O primeiro trabalho, “Ocupações: possibilidades do morar”, fala sobre um processo de projeto em um edifício ocupado na Avenida Ipiranga, num contexto de um TFG, mas com proposições que têm o tempo em conta, que vão de ações emergenciais para requalificação da segurança a obras de caráter infraestrutural, com indicação dos agentes e das possibilidades de financiamento. O segundo trabalho, “Uma possibilidade técnica na produção da habitação: O caso da ‘Ocupação Solano Trindade – MNLM’ em Duque de Caxias – RJ”, aborda as trocas entre integrantes do Movimento Nacional de Luta pela Moradia (MNLM), da Assessoria Técnica do coletivo Catálise, professores e estudantes no espaço da Ocupação Solano Trindade.
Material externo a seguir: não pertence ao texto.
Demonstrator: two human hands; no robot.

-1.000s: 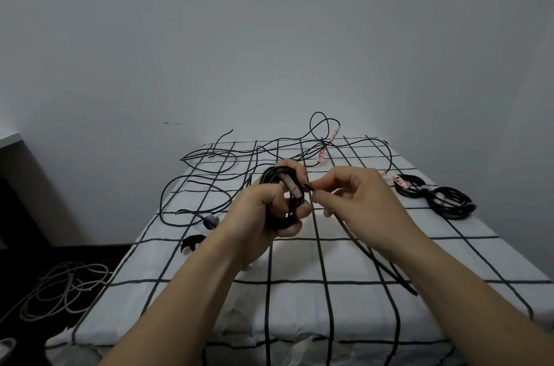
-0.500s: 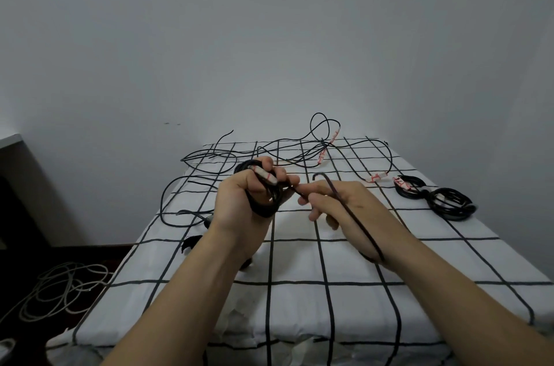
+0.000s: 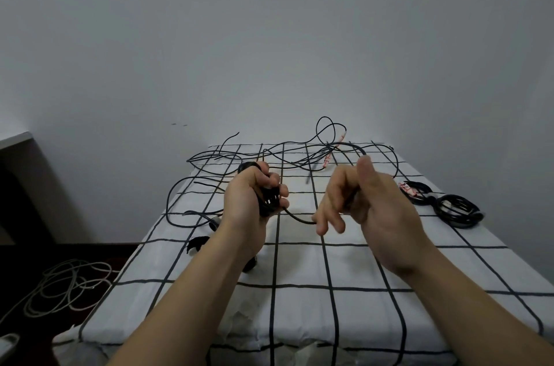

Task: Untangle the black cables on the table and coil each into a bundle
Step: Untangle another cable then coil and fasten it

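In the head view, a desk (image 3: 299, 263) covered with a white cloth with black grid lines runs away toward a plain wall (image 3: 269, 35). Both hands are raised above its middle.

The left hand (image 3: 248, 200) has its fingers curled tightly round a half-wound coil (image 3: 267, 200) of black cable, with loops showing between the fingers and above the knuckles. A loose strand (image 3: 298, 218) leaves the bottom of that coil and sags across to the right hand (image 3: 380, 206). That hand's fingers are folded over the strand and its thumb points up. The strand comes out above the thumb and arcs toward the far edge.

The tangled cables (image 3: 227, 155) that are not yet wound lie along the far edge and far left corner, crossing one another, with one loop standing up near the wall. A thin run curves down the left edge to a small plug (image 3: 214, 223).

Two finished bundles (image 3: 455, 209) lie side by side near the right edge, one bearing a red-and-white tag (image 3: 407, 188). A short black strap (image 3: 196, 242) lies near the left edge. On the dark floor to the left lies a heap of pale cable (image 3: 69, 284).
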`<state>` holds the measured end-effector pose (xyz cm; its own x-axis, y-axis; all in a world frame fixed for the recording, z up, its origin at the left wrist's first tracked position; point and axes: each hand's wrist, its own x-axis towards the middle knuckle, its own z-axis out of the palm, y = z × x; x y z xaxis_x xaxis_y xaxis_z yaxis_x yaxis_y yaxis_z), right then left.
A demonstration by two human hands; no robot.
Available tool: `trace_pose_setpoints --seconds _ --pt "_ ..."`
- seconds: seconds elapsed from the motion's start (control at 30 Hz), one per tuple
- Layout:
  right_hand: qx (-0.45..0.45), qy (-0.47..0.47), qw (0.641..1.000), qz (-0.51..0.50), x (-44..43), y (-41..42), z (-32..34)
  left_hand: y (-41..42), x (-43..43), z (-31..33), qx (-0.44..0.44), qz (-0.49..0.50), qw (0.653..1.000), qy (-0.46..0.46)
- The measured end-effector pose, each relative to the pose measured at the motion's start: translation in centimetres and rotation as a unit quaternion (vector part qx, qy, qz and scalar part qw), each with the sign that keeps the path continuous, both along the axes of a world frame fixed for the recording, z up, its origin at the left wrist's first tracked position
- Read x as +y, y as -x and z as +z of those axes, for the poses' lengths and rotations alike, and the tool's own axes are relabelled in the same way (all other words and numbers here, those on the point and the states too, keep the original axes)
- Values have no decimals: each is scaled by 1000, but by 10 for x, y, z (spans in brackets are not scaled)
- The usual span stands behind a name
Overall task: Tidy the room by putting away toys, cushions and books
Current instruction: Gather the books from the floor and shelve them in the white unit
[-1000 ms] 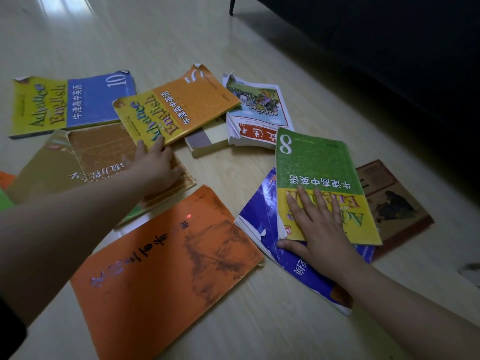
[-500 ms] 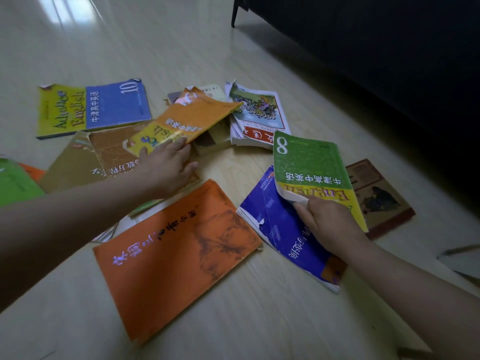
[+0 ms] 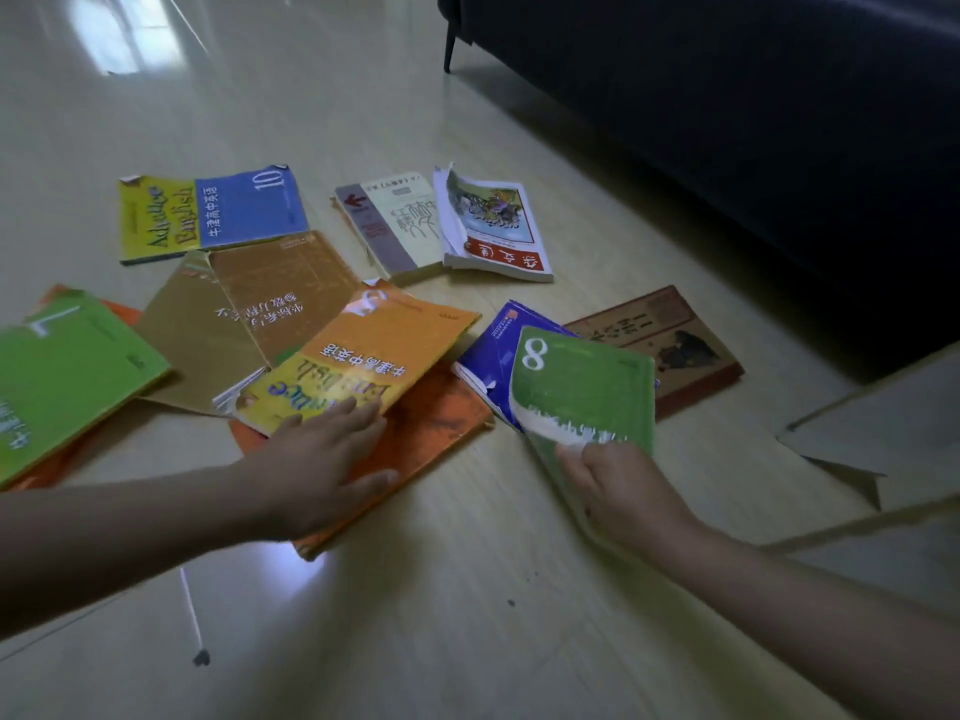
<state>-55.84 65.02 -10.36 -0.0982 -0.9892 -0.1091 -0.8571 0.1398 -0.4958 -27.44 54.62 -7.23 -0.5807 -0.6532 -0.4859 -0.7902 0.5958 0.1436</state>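
Several books lie scattered on the pale floor (image 3: 467, 589). My left hand (image 3: 322, 459) rests with fingers spread on the near corner of the orange-yellow book marked 5 (image 3: 363, 356), which lies across the large orange book (image 3: 436, 433). My right hand (image 3: 618, 485) grips the near edge of the green book marked 8 (image 3: 587, 387), lifted and bent above the blue book (image 3: 493, 350). A dark brown book (image 3: 670, 340) lies just beyond it.
Farther back lie a blue-yellow book marked 10 (image 3: 213, 215), a brown book (image 3: 275, 298), a cream book (image 3: 395, 226) and an illustrated book (image 3: 493, 226). A green book marked 1 (image 3: 62, 376) sits at left. A dark sofa (image 3: 727, 122) fills the right; a cardboard flap (image 3: 883, 423) lies near it.
My left hand has pulled the orange-yellow book towards me onto the large orange book, uncovering the cream book. My right hand has raised and curled the green book off the blue one.
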Motion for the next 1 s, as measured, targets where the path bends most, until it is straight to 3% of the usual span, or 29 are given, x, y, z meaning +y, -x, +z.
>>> trace_pose_setpoints --seconds 0.2,0.4,0.63,0.73,1.0 --pt "-164 -114 977 67 49 -43 -12 -17 40 -1 81 21 996 -27" --pt "-81 -59 995 19 31 -26 -14 -7 23 -18 64 63 996 19" --pt "122 -195 972 46 6 -4 -20 14 -6 -56 9 111 993 33" --pt "162 -244 955 53 8 -2 -35 21 -9 -67 -6 120 992 46" --pt "189 -245 948 73 28 -9 -60 21 -8 -79 -3 111 990 82"
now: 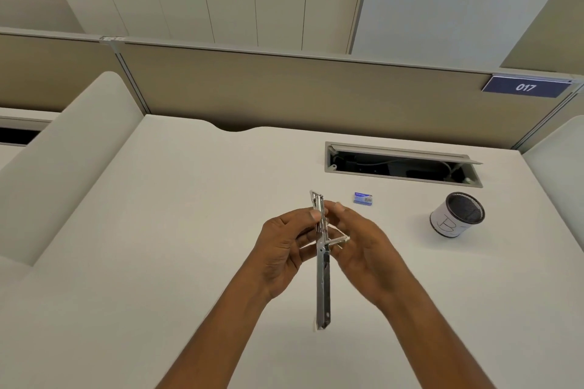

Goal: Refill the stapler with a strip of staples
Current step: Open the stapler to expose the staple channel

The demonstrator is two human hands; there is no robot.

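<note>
Nearest to us, two bare forearms rise from the lower edge and meet over the desk (158, 230).

1. Stapler position. We see the stapler (323, 281), a bare-metal unit, held in the air above the desk between both hands. It is swung open into one long, thin bar that stands nearly upright in the view. Its lower end hangs free between the wrists and its upper end projects above the fingers. A short metal arm (339, 240) branches off to the right at mid-length.

2. Left hand (284, 249). The fingers curl round the upper half of the bar, and the thumb (316, 215) presses on its left edge.

3. Right hand (363, 249). The thumb and curled fingers close on the upper half from the opposite side. The short arm lies against this hand's fingers. We cannot tell whether a strip of staples is in either hand.

4. Desk items. A small blue staple box (363, 199) lies beyond the hands. A mesh pen cup (456, 215) with a white wrap stands farther right. An open cable tray (401, 164) is set into the desk behind both. A blue plate marked 017 (526, 87) hangs on the partition (284, 88).
</note>
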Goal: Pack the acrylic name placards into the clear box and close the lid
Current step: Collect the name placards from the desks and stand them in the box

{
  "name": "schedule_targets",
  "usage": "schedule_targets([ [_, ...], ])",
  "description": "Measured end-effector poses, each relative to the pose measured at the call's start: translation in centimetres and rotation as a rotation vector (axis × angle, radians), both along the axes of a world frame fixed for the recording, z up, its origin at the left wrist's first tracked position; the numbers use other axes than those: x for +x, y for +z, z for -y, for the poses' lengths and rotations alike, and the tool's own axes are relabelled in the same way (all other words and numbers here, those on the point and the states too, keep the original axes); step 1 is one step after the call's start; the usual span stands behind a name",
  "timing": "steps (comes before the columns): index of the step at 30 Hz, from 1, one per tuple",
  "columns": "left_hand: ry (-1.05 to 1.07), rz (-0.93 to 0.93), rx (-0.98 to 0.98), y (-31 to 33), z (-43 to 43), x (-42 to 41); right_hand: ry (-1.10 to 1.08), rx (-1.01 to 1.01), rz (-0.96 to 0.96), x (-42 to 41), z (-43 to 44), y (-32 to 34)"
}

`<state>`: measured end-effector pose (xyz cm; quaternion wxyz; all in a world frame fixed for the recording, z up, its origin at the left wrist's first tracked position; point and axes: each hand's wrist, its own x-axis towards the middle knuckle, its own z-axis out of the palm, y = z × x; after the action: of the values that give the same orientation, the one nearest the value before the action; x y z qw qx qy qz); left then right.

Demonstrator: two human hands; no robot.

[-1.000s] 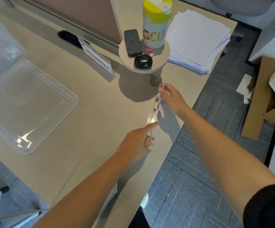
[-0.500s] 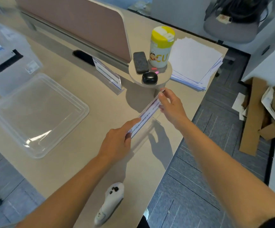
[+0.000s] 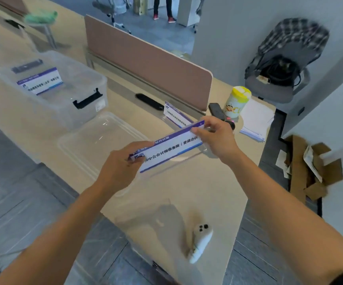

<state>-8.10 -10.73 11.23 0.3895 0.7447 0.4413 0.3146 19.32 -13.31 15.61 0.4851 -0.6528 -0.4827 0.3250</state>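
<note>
Since the earlier frame the placard point(image 3: 167, 148) has come up off the table point(image 3: 213, 194) and turned its printed face to me; my left hand point(image 3: 123, 164) and right hand point(image 3: 214, 134) each pinch one end, holding it at frame centre. I judge this the carry step: next, swing it toward the clear box point(image 3: 63, 93) at upper left. The acrylic is rigid, glossy and slippery; the lid point(image 3: 96, 140) lies flat beside the box.

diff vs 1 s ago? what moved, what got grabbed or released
The placard, pinched edge-on at desk level a second ago, has been lifted clear and turned so its printed face shows. Left hand and right hand keep their grips on its two ends; nothing released. Unchanged: lid flat on the desk, second placard standing by the divider, clear box open.
</note>
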Motion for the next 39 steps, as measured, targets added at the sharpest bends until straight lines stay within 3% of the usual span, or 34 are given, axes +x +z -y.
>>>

O terceiro trabalho, “Assessoria Técnica: entre a teoria e a prática”, trata da experiência da assessoria técnica Taramela, que atua na cidade de Fortaleza-CE. O quarto trabalho, “Planos Urbanísticos Comunitários como instrumento de luta no planejamento e assessoria popular: Muribeca e Caranguejo Tabaiares”, trata da experiência da CAUS (Cooperativa Arquitetura Urbanismo & Sociedade) em dois assentamentos na região metropolitana do Recife e discute um instrumento de planejamento popular que revela seus limites e a especificidade dos dois casos, o quinto trabalho, “A experiência das mulheres na luta pelo reassentamento da comunidade do Piquiá de Baixo, em Açailândia, MA, e o papel da assessoria técnica”, aborda o protagonismo de uma assessoria técnica em arquitetura, urbanismo e construção, frente à atuação das mulheres organizadas na comunidade do Piquiá de Baixo, em Açailândia, no estado do Maranhão.